Please reproduce the data in its entirety, word for word.

:::

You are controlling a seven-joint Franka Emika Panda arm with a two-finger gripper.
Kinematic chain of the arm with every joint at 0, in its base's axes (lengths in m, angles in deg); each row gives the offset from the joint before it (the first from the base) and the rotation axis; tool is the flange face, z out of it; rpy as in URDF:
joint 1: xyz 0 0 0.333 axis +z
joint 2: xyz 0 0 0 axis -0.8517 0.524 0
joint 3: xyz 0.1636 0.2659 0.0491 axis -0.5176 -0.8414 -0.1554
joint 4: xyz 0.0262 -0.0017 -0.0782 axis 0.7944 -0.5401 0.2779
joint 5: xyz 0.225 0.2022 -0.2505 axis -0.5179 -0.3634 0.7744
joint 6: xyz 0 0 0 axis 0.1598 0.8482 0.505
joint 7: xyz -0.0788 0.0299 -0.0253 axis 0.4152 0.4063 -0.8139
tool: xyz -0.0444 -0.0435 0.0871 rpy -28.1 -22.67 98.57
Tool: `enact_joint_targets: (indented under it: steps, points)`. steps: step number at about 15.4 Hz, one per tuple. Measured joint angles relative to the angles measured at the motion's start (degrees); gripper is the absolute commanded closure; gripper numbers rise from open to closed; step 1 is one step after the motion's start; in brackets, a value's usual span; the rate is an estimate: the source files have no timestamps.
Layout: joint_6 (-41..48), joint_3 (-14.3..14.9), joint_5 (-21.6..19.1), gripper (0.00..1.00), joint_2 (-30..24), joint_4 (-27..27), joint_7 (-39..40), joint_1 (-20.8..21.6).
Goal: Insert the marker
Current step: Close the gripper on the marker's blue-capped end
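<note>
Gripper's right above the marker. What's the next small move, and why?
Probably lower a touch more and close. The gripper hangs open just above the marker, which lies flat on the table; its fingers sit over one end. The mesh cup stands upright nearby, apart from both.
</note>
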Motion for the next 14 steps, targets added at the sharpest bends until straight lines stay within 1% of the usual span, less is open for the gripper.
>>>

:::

WRITTEN ANSWER:
You are controlling a seven-joint Franka Emika Panda arm with a two-finger gripper.
Kinematic chain of the arm with every joint at 0, in its base's axes (lengths in m, angles in deg); each row gives the offset from the joint before it (the first from the base) and the rotation axis; tool is the flange face, z out of it; rpy as in URDF:
joint 1: xyz 0 0 0.333 axis +z
joint 2: xyz 0 0 0 axis -0.8517 0.524 0
joint 3: xyz 0.1636 0.2659 0.0491 axis -0.5176 -0.8414 -0.1554
joint 4: xyz 0.0262 -0.0017 -0.0782 axis 0.7944 -0.5401 0.2779
joint 5: xyz 0.225 0.2022 -0.2505 axis -0.5179 -0.3634 0.7744
joint 6: xyz 0 0 0 axis 0.1598 0.8482 0.505
joint 7: xyz -0.0788 0.0299 -0.0253 axis 0.4152 0.4063 -0.8139
tool: xyz -0.0444 -0.0435 0.0871 rpy -28.1 -22.67 98.57
Tool: `enact_joint_targets: (indented under it: steps, points)`. steps: step number at about 15.4 Hz, one per tuple. Measured joint angles relative to the angles measured at the motion's start (degrees); gripper is the absolute commanded closure; gripper numbers rise from open to closed; step 1 is one step after the motion's start; in brackets, a value's usual span; the rate is an estimate: the source files have no timestamps.
Layout: joint_6 (-41..48), joint_3 (-14.3..14.9), joint_5 (-21.6..19.1), gripper (0.00..1.00), joint_2 (-30..24), joint_4 (-27..27), joint_7 (-39..40), joint_1 (-20.8..21.6).
Goal: Insert the marker
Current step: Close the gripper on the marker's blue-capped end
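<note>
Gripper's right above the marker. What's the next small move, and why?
Probably lower a touch more and close. The gripper hangs open just above the marker, which lies flat on the table; its fingers sit over one end. The mesh cup stands upright nearby, apart from both.
</note>
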Motion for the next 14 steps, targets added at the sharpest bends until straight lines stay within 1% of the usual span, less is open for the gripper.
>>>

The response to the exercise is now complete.